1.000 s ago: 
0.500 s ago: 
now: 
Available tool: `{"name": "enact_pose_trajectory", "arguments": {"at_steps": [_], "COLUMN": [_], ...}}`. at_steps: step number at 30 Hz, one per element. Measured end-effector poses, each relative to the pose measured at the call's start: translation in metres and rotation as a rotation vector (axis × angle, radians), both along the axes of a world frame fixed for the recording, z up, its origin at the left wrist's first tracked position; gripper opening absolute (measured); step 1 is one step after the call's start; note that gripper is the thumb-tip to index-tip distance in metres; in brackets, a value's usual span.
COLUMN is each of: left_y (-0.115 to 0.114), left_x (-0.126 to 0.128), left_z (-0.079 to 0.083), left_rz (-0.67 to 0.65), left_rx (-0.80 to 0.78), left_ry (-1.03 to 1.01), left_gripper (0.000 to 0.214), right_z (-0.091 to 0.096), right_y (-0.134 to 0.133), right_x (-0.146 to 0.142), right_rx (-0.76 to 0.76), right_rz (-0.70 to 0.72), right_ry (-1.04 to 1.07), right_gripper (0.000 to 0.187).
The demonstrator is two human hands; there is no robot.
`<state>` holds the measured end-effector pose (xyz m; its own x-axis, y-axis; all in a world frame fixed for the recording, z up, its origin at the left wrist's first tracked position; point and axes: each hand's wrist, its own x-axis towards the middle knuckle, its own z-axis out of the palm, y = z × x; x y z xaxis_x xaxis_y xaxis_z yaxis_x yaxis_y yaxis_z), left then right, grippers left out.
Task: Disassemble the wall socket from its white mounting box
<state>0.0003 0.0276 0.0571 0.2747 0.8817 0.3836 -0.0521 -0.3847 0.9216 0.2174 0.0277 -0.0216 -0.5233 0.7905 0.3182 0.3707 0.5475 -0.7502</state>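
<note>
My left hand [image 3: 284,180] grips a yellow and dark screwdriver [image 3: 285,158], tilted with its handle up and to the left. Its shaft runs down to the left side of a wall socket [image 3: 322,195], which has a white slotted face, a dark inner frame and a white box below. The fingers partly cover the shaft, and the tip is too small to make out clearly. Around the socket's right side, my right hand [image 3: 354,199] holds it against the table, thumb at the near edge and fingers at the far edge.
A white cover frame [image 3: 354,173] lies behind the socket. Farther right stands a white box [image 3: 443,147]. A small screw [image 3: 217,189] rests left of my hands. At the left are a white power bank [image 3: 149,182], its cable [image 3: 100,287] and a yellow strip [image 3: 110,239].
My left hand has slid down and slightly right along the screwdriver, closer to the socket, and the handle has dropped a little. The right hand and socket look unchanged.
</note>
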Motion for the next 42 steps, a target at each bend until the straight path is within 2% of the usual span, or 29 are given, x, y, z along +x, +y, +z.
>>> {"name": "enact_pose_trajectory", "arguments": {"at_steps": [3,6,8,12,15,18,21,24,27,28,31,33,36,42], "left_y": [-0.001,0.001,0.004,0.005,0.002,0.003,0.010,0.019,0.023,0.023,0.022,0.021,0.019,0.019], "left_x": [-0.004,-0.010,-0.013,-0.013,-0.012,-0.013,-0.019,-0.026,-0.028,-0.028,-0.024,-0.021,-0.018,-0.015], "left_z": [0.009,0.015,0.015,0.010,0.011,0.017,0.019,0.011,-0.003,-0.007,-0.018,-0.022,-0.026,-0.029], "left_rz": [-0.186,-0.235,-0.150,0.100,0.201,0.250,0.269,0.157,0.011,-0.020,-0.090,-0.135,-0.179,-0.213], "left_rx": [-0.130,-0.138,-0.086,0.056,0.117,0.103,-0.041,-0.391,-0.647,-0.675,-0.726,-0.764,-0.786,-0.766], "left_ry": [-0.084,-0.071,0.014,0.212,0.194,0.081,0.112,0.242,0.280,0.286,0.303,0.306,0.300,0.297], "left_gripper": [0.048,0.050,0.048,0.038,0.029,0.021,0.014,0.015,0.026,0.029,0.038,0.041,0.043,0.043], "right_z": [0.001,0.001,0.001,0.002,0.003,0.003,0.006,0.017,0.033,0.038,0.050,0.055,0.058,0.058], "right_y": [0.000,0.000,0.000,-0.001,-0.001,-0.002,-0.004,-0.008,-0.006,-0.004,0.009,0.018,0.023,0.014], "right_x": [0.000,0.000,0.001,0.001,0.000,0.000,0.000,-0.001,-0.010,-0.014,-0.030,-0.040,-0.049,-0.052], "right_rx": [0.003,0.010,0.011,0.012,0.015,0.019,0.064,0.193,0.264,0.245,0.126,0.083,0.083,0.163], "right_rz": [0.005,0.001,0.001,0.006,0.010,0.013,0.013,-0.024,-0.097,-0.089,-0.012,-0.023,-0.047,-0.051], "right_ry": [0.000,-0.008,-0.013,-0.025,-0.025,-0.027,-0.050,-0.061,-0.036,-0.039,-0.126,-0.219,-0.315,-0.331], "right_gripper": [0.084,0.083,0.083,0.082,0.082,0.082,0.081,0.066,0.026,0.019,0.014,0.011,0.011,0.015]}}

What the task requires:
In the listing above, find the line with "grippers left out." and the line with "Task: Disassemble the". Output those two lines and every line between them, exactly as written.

Response to the task:
`<state>` holds the measured end-effector pose (xyz m; its own x-axis, y-axis; all in a world frame fixed for the recording, z up, its origin at the left wrist's first tracked position; point and axes: each hand's wrist, its own x-axis towards the middle knuckle, its own z-axis out of the palm, y = z × x; x y z xaxis_x xaxis_y xaxis_z yaxis_x yaxis_y yaxis_z), left then right, grippers left out.
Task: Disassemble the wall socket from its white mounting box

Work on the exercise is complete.